CODE OF MARYLAND REGULATIONS
TITLE 09 DEPARTMENT OF LABOR, LICENSING, AND REGULATION
SUBTITLE 10 RACING COMMISSION
CHAPTER 04 GENERAL


.14 Equine Infectious Anemia.

A. Coggin's Test.
(1) Except as provided in this regulation, a certificate of a negative Coggin's test or other proof of a negative Coggin's test on a horse shall be presented to an association before the horse is stabled on the grounds of the association and before the horse is eligible to start in a race.
(2) The certificate shall:
(a) Identify the horse by tattoo number;
(b) Indicate that the horse was tested within 1 year before the date that the certificate is presented to the association; and
(c) Indicate that the test was conducted by a laboratory approved by the United States Department of Agriculture.
(3) The receipt and transfer of a certificate of a negative Coggin's test when a horse is claimed, sold, or transferred is the responsibility of the trainer of the horse.
(4) Proof of a negative Coggin's test shall be on a sticker attached to the foal certificate showing the following:
(a) Horse's name;
(b) Date of the test;
(c) Laboratory name and test number; and
(d) Name of the veterinarian who took the blood sample.

B. A Coggin's certificate indicating a horse is negative for equine infectious anemia is valid for 1 year from the date of the certificate's issuance.

C. Absent a valid Coggin's certificate, the stewards or judges may allow a horse to race if they have received a signed statement from an approved veterinarian licensed by the Commission indicating:
(1) When and where blood was taken from the horse; and
(2) To what laboratory the blood was sent.

D. The stewards or judges may contact the laboratory specified under C(2) of this regulation to obtain verbal confirmation that the blood was negative for equine infectious anemia.


E. Veterinarians.
(1) Veterinarians shall file individual remittance certificates with individual blood samples for each horse when testing for equine infectious anemia.
(2) Upon receipt of the certificate from a laboratory approved for conducting the test for equine infectious anemia, the veterinarian shall deliver the certificate to the trainer of the horse.
(3) Veterinarians shall notify the State veterinarian immediately upon receipt of a positive report.
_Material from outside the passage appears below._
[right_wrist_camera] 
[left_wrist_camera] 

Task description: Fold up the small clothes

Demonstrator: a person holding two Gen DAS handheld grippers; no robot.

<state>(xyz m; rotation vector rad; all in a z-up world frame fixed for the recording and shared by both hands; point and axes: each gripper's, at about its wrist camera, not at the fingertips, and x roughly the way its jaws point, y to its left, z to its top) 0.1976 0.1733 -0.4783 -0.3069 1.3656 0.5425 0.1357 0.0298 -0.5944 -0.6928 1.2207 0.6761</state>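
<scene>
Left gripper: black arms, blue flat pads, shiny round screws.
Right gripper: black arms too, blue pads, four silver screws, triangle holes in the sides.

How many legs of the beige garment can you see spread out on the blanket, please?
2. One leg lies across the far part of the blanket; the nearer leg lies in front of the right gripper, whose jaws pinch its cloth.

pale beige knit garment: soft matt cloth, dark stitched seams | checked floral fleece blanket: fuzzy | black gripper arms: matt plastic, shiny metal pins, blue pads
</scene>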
TITLE 15 DEPARTMENT OF AGRICULTURE
SUBTITLE 11 ANIMAL HEALTH
CHAPTER 01 HEALTH REQUIREMENTS GOVERNING ADMISSION OF LIVESTOCK AND POULTRY INTO MARYLAND


.05 Horses, Mules, and Asses.
A. These animals may be imported into Maryland when accompanied by a health certificate, issued by an official veterinarian of the state of origin or of the Animal and Plant Health Inspection Service, United States Department of Agriculture, accredited veterinarian or a licensed graduate veterinarian who has been approved by the proper animal health official of the state of origin. The health certificate shall give the name and address of the consignor and consignee and an accurate description of the animal or animals and certify that the animal or animals, as determined by a physical examination, are free from any evidence of an infectious, transmissible, or parasitic disease and
have not been recently exposed to any infectious, transmissible, or parasitic disease.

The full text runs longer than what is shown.